Numbers in Red
By Christina Topper
Artist Statement:
I created this piece during my senior year of High School. After finally being diagnosed with a Learning Disability that year, I was able to start making sense of myself, my brain, and why certain things were always so difficult for me. Most of my K-12 academic career was marked by contradicting feedback from teachers, report cards with mostly Cs, and endless hours of hard work. I knew from an early age that it took me longer to do things like reading and writing. My peers would speed through chapters of their books during independent reading time and I would be lucky to finish a few pages. My teachers would tell me I was lazy and that if I simply put more effort into their class my grades would improve. But that was never how it worked for me. There were always a few teachers who took the time to see that my effort wasn't matching my grades. And those teachers would encourage me and tell me that they knew I worked hard and they knew I was smarter than my grades made me seem. But I was never able to escape the fact that I was defined by my grades.
Those numbers, so often written in red ink inside an angry circle, told me what kind of person I was. They controlled my image of myself, my worth, and my place in the world. They told me what I could and couldn't do. Even if I dug up enough courage to think I might be able to escape the hold the numbers had on me, they would be thrown back in my face as irrefutable proof that I was not enough. Not a good enough writer to take AP Art History, not a quick enough reader to be in the regular Social Studies class, not smart enough to go to college. This is the narrative I internalized.

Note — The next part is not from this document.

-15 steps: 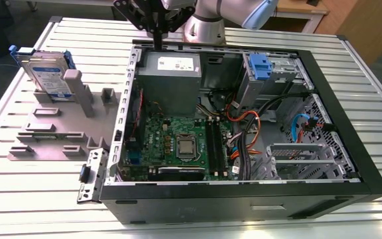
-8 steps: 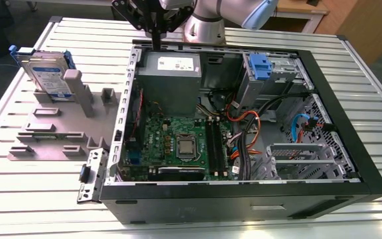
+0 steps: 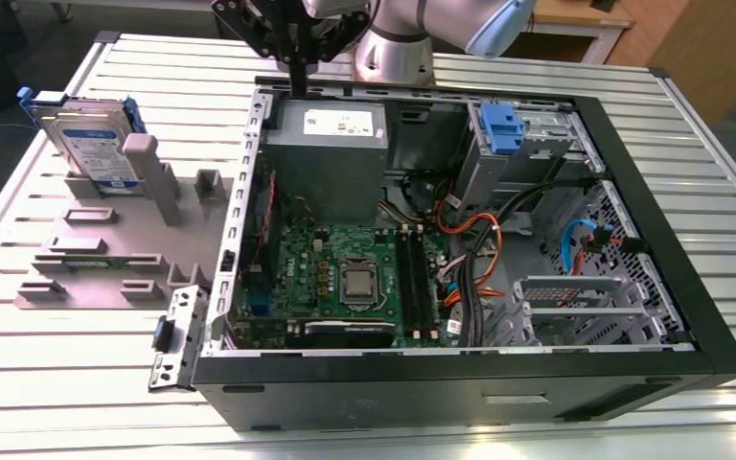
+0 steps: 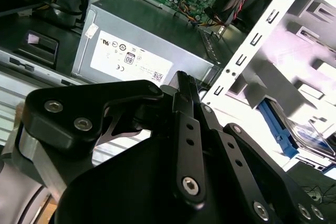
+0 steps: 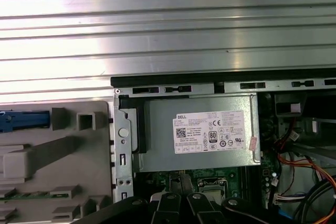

Creating this piece, which started with crumpled-up quizzes at the bottom of my backpack, was the first step in creating my own narrative for my life. Collecting examples of my “bad grades” and taking a red sharpie to the numbers was the first time I realized how much I was holding on (physically and mentally) to this idea that these numbers are a mark of my self-worth. This piece includes grades from almost every subject across all 4 years of my high school experience. When it was completed, my art teacher asked me if we could display it in the hallway, right outside the teacher's lounge. It was the most vulnerable thing I had ever done. To show the whole school my grades. But it allowed me to take control of my new narrative. The narrative that I am smart and love learning for the sake of learning. My academic interests and talents are varied and deep. My mind is valuable and my disabilities do not diminish that value in any way. I continued to build my new narrative over the next several years, through the end of High School, College, and even Graduate School at an Ivy League school. And I continue to share this experience with other young neurodivergent people who are looking for a way to create their own narrative. One that is true to their lived experiences and celebrates their ability to define and create themselves outside of the confines of the neurotypical systems we live in.